As a Spy I was the opposite. My tiny ship could house half the crew of the Minx, so each officer was cross-trained to fill in for missing crew, boarding soldiers replaced with quick-escape pilots. I even considered removing my guns entirely. My living was one of quietly snooping for secrets to sell on to my network of shady contacts. Intel records can be gained by several means, but a dedicated Spy can rake them in, and they’re not just money tokens – each relates to specific factions and sometimes conflicts or deals, so people interested in helping or harming those factions will pay more. I barely fired even in self-defence, but the information I sold probably killed millions. I gained status even amongst my enemies, and all with little cost. These are, after all, secret deals, so even when my skulduggery changed the course of an entire war, nobody knew it was me. My wealth of contacts offered me all manner of perks and my pick of missions. I even found myself roleplaying as a spy with a “humble trader” cover story, filling my tiny hold with ores, clothes, or the addictive, omnipresent Spice that’s definitely not melange.

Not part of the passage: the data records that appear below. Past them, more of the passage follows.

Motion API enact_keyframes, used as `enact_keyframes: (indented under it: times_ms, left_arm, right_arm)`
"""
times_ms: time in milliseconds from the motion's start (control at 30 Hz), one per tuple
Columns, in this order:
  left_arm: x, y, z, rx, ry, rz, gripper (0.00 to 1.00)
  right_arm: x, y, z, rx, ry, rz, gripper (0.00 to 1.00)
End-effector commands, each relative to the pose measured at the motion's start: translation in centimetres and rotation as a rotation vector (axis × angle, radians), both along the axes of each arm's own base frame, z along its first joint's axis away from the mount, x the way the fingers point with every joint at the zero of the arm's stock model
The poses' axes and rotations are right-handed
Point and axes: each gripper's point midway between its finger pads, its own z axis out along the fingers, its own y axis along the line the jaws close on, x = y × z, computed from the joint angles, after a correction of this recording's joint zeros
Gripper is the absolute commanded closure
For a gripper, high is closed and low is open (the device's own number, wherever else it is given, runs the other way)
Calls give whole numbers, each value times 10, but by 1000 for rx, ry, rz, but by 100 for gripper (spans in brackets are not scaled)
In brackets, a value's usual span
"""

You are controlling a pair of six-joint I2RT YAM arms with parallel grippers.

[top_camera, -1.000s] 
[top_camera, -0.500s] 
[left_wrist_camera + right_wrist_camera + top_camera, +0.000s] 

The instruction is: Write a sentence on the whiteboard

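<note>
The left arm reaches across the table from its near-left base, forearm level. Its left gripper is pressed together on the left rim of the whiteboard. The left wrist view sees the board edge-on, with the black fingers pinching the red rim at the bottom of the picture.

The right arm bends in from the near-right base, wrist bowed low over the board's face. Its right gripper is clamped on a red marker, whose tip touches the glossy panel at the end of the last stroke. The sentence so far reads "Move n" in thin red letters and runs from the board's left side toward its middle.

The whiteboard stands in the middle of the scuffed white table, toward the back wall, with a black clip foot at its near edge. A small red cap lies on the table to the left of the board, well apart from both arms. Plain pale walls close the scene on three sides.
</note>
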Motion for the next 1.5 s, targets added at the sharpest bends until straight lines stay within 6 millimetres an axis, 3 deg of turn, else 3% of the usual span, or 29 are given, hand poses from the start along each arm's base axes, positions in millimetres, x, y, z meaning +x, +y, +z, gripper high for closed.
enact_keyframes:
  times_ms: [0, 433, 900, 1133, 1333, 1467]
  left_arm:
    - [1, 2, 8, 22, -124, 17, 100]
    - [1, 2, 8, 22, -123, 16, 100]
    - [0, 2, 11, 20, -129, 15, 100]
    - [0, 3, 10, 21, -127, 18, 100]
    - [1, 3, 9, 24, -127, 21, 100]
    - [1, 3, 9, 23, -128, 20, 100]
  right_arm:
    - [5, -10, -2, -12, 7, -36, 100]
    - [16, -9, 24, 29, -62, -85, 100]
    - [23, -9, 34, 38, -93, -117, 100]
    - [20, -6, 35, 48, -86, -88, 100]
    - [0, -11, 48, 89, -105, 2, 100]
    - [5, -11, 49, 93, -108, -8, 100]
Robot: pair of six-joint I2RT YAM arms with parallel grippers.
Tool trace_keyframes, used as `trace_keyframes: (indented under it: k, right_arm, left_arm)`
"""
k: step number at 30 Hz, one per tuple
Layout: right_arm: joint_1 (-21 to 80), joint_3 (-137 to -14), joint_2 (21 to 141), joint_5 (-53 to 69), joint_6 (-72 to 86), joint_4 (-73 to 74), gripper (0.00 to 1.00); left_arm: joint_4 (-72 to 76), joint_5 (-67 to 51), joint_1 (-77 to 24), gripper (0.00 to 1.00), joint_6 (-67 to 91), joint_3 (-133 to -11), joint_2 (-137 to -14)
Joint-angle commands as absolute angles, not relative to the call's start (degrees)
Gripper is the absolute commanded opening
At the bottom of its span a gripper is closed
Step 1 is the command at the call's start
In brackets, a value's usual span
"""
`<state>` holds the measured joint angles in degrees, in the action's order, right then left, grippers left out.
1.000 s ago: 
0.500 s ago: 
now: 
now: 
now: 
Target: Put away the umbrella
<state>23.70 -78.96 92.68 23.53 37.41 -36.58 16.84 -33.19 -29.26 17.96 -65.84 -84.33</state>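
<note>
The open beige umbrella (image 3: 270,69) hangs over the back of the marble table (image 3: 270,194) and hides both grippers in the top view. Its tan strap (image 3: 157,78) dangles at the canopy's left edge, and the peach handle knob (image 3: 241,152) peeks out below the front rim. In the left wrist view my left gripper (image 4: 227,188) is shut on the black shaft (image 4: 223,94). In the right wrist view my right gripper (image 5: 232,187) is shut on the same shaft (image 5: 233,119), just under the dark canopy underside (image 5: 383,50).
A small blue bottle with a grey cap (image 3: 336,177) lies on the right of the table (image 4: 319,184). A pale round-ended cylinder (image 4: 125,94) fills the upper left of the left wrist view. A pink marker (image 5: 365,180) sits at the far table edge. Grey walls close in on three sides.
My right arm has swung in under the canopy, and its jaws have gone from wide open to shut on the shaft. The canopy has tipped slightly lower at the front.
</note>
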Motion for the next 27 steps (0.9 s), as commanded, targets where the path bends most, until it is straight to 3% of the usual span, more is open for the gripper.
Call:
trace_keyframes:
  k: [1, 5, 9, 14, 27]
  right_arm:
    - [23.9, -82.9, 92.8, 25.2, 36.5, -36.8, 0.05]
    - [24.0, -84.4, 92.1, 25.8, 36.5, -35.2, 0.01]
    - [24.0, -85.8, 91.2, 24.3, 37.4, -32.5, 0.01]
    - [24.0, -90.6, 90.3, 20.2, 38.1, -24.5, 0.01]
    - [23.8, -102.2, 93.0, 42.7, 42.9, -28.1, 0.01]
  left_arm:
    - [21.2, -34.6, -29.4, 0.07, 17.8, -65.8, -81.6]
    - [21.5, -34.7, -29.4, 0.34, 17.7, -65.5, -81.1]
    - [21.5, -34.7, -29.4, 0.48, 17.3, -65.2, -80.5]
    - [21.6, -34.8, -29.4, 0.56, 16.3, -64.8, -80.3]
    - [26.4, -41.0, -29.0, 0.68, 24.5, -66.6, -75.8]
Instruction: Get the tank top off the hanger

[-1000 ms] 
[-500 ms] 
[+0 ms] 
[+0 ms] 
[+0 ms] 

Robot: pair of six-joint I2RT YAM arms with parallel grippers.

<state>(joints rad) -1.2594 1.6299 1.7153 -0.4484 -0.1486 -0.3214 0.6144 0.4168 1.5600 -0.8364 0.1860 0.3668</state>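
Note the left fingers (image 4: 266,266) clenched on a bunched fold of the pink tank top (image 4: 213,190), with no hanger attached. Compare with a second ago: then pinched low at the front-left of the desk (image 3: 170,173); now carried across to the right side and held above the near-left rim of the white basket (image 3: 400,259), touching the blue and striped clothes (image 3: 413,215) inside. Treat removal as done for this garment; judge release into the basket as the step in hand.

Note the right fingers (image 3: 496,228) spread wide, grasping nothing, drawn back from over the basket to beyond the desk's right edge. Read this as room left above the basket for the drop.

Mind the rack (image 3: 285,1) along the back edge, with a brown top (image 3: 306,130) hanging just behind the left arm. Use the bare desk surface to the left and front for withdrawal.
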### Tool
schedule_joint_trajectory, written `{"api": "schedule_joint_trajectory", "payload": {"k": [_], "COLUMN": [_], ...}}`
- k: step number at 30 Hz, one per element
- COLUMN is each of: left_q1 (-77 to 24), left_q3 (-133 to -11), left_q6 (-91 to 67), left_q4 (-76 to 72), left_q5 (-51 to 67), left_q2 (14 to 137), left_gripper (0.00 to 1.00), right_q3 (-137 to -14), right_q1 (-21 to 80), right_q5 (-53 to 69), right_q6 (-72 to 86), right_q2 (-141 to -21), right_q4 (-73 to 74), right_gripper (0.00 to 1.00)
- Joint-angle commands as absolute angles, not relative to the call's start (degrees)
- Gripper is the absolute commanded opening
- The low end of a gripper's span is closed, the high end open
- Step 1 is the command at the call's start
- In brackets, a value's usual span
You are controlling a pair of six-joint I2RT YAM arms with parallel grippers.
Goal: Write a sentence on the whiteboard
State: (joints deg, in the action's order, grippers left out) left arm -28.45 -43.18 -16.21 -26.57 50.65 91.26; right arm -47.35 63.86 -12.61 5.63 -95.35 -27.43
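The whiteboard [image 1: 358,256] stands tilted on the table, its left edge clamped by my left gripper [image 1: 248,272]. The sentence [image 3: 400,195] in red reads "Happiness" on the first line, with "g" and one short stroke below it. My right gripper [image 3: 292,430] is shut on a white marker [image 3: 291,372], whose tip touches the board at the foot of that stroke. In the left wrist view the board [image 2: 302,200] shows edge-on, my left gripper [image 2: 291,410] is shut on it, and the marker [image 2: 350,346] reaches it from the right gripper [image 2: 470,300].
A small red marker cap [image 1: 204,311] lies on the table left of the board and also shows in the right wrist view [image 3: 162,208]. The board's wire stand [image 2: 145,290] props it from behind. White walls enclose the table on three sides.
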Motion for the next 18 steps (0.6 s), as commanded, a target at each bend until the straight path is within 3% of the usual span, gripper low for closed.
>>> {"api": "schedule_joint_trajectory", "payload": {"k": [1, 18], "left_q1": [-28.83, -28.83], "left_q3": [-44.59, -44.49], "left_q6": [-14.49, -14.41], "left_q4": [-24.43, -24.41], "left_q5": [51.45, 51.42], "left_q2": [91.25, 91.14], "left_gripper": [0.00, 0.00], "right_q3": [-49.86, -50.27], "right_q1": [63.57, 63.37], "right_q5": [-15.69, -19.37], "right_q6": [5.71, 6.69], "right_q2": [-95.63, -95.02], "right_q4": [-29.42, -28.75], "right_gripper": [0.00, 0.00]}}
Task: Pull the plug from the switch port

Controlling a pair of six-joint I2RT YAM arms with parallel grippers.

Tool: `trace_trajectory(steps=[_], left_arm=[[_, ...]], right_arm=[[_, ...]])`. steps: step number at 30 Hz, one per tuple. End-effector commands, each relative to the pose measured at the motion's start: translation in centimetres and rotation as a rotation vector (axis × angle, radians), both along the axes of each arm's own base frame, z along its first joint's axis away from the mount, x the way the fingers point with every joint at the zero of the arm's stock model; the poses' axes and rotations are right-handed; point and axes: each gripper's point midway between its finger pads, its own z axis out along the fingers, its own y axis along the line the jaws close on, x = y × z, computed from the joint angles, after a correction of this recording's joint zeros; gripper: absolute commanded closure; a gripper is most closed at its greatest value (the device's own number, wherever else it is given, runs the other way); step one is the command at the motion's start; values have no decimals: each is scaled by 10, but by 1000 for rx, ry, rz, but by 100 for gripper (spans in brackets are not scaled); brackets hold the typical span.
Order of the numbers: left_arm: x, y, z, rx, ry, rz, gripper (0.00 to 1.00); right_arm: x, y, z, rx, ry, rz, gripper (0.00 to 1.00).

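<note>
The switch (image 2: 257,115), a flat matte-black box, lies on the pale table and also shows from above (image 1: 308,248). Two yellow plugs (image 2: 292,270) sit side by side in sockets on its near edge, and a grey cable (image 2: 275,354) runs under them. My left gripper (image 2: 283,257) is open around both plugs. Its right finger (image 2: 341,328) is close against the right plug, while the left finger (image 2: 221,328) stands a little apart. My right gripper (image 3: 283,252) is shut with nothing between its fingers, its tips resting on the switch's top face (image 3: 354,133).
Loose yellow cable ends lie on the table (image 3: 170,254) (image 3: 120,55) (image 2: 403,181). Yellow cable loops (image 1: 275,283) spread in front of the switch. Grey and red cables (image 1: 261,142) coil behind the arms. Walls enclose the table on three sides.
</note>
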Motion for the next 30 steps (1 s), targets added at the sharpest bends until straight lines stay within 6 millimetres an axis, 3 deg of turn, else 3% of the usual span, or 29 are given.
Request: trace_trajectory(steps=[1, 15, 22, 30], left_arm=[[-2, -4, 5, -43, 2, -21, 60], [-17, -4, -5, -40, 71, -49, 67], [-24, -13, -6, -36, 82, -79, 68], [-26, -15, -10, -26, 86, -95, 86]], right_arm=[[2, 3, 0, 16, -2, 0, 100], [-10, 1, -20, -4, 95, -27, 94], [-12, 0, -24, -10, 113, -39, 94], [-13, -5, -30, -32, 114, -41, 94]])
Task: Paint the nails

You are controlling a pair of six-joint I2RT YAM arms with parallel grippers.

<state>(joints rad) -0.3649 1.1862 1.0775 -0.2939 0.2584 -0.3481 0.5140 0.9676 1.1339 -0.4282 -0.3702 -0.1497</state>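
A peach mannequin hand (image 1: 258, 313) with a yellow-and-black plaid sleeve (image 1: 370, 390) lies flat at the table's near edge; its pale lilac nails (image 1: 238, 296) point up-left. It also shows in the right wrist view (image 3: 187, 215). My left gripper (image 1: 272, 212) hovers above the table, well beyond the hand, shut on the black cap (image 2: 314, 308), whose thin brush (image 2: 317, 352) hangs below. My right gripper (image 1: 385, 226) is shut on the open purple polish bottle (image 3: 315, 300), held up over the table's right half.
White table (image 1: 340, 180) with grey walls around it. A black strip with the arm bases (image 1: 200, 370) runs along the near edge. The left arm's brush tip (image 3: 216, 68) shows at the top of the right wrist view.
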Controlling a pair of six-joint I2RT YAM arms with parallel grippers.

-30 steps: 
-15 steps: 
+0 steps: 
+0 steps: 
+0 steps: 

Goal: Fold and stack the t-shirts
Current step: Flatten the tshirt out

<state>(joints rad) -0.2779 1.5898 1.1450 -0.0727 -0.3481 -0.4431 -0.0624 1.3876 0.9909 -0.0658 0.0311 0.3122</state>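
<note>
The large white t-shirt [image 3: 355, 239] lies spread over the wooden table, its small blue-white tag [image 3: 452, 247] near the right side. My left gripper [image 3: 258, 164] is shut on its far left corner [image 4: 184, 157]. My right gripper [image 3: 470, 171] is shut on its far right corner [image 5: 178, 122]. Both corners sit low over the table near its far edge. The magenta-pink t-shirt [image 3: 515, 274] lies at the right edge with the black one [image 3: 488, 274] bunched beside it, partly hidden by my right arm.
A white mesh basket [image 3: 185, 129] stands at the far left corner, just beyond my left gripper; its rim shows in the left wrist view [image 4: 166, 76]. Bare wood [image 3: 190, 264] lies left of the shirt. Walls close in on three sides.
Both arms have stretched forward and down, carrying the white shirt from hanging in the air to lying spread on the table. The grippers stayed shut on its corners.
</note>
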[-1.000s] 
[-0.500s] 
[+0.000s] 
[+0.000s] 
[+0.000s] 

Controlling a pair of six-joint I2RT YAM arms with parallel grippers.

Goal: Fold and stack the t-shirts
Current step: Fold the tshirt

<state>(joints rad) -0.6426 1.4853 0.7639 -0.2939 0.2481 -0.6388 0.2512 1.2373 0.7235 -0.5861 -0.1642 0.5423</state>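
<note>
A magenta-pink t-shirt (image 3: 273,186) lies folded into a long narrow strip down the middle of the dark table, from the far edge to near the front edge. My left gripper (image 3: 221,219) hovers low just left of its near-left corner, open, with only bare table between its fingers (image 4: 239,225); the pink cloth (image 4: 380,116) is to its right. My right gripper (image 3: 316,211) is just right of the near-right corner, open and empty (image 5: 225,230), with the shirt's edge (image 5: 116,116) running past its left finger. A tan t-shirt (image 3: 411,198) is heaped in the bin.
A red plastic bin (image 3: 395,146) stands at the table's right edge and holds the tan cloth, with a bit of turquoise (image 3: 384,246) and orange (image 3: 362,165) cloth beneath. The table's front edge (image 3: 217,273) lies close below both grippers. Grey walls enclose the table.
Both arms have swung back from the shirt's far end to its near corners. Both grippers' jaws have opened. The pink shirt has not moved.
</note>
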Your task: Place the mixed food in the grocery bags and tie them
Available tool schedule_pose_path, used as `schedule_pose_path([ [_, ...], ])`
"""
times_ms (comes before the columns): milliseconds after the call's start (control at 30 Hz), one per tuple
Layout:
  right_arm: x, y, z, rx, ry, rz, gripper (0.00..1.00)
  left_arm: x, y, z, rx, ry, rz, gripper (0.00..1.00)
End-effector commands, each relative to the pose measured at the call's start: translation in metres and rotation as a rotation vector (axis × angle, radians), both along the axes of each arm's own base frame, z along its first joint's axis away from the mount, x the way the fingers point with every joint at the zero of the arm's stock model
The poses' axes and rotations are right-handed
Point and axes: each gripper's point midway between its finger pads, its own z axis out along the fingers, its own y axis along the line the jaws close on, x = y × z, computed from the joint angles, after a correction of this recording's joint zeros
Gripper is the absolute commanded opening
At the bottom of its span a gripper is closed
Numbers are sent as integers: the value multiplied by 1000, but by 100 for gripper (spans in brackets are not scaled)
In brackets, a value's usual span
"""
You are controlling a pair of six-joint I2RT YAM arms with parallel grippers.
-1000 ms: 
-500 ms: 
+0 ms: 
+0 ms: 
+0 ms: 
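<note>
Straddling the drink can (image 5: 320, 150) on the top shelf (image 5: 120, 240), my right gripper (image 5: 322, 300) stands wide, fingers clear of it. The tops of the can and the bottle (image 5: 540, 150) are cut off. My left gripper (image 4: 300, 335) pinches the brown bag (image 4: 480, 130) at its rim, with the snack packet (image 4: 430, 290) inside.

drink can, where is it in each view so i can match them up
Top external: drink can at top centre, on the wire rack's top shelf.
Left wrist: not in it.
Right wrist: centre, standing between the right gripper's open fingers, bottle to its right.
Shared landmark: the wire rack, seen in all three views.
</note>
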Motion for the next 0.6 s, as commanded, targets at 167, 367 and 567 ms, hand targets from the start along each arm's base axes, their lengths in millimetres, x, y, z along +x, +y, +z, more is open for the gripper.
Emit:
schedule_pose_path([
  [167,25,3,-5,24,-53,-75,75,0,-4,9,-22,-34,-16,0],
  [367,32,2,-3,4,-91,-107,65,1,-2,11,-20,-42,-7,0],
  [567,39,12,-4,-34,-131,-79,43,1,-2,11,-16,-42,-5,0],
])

 Woodes Rogers is generally credited as the biggest contributor to the end of the golden age of piracy. A dutiful servant of the crown, his reward for years of spying on, turning, and capturing pirates was basically a royal shrug and eventually debtor's prison. Nobody likes a grass, Woodes.

An experimental Bounty Hunter run with the biggest, priciest starting ship possible was a curious one. Few could match me in a fight, but while that giant ship could take a kicking, it was so expensive to repair, and to pay the large crew needed to run it, that I was constantly running missions for my pitiful 2 contacts just to break even on the repair bills, sometimes not even replacing dead or disgruntled crew. A mutiny-quashing talent for my Quartermaster saved the day just minutes after I’d picked it.

There are a few problems I have to pick at. Flying through space has a constant stream of ‘tests’ where random numbers are thrown at your crew’s stats. Success grants a trickle of XP, but failure causes morale loss or damage to the ship and crew. This works to gradually train your team even when it’s quiet, but it feels a bit lacking, and I found I either had a crew that passed everything, or a ruined mess that failed constantly, and this did nothing but cause more hassle.

The failure cycle can be quite brutal, but then part of that is mitigated by the difficulty options. Enemies can be given bonuses or penalties, but crucially there is a range of immortality vs permadeath options. At the kindest setting, you’ll never lose crew except through desertion. Somewhere in the middle, officers can die, and if you’re willing, you can take the risk yourself. But when it happens, death can be a huge anticlimax. My first Spy, for example, randomly ran into an extremely rare alien ship. That fight had my ship instantly crippled without even a chance to escape. Game over. I wasn’t even angry, just deflated. And this is by far the biggest flaw: It’s a single save game.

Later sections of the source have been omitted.